Project Domain: Human Resources

Tools used: Python

Type of Algorithms used: Logistics Regression, RandomTree & RandomForest, Deep Learning.

Project Summary:

The objective of this work is to compare the performance of different algorithms to predict our target variable: Attition. In the area of Human Resources, Attrition is defined as when one employee decides to leave the company (without being fired).

Details about the Dataset:

The Dataset Human_Resources.csv contains 1470 records of different employees. It contains the following variables:

  • Age; Attrition; BusinessTravel; DailyRate; Department; DistanceFromHome; Education; EducationField; EmployeeCount; EmployeeNumber; - EnvironmentSatisfaction; Gender; HourlyRate; JobInvolvement; JobLevel; JobRole; JobSatisfaction; MaritalStatus; MonthlyIncome; MonthlyRate; NumCompaniesWorked; Over18; OverTime; PercentSalaryHike; PerformanceRating; RelationshipSatisfaction; StandardHours; StockOptionLevel; TotalWorkingYears; TrainingTimesLastYear; WorkLifeBalance; YearsAtCompany; YearsInCurrentRole; YearsSinceLastPromotion; YearsWithCurrManager

Dataset Preparation:

  • Libraries used: pandas, numpy, seaborn, matplotlib.pyplot, sklearn.preprocessing (OneHotEncoder, MinMaxScaler and train_test_split) and sklearn.model_selection (train_test_split).

  • Initial Data Preparation:

    • We used describe to spot any missing numeric field;
    • We converted some categorical fields (Attrition, OverTime and Over18) into numerical, using replace;
    • We created multiple histograms. This helped us to identify some columns that we will not need. As a result, we dropped the columns EmployeeCount, StandardHours,EmployeeNumber
    • We explored our target variable (Attrition). We created two new datasets using this variable and we compared them.
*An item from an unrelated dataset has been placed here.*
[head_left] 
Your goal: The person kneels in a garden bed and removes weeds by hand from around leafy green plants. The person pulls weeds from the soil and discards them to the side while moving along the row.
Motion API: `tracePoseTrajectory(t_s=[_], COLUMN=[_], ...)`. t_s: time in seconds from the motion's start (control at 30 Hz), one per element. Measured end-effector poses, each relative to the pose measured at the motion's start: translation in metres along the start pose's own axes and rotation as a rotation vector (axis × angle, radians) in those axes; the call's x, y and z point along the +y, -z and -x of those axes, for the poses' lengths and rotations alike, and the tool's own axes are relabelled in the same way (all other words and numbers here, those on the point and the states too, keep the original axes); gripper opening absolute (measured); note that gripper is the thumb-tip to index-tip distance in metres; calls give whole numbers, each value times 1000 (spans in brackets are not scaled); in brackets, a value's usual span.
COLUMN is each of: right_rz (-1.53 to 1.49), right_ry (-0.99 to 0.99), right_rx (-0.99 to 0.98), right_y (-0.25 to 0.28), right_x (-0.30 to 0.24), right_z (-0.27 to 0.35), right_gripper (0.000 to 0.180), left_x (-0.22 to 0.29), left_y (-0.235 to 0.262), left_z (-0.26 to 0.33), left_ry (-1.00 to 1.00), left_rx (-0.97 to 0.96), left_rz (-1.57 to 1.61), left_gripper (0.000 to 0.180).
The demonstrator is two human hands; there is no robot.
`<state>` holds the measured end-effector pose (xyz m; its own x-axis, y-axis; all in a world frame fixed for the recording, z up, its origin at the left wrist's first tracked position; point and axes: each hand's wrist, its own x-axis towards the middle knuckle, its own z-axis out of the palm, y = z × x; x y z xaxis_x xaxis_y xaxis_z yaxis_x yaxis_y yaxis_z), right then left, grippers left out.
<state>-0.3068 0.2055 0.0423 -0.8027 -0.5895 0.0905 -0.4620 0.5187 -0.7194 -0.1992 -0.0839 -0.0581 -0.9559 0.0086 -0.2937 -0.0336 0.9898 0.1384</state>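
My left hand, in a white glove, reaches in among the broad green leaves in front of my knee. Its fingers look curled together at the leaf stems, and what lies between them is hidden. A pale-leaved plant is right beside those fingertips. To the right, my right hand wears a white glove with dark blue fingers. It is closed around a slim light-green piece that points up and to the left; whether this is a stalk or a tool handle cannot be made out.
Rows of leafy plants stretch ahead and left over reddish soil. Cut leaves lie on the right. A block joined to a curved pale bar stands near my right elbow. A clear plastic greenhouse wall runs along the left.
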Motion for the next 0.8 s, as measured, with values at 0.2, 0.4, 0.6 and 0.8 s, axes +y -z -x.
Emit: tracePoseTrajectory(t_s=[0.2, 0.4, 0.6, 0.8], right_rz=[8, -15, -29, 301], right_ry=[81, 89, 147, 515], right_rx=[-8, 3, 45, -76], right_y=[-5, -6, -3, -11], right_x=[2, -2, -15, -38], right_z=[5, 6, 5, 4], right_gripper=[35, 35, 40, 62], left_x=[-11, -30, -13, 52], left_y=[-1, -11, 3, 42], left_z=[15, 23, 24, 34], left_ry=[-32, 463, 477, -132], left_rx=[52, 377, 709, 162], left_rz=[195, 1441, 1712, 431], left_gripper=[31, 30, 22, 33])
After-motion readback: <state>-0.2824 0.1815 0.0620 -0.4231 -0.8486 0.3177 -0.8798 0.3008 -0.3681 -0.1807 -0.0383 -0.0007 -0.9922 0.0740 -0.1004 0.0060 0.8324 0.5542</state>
We disconvered some strong correlations between our target variable and others, for example Age (young people tend to leave the company more often) and DistanceFromHome (Employees that live further away have more chances of leaving).
  • Data Visualization: We applied many visualization techniques to better understand our dataset.

    • A Heatmap showed us some more strong correlation between differet variables.
    • We used Countplots and Kdeplots to further explore the relation between our target variable and others.
    • Finally, we used Boxplots to visualize the distribution of salary among different Job Roles.
  • Final Data Preparation:

    • We used OneHotEncoder to create dummy columns for our categorical variables.
    • We used MinMaxScaler to normalize our data.
    • We used train_test_split to create training and testing datasets.

LogisticRegression

  • Libraries used: sklearn.linear_model (LogisticRegression) and sklearn.metrics (accuracy_score)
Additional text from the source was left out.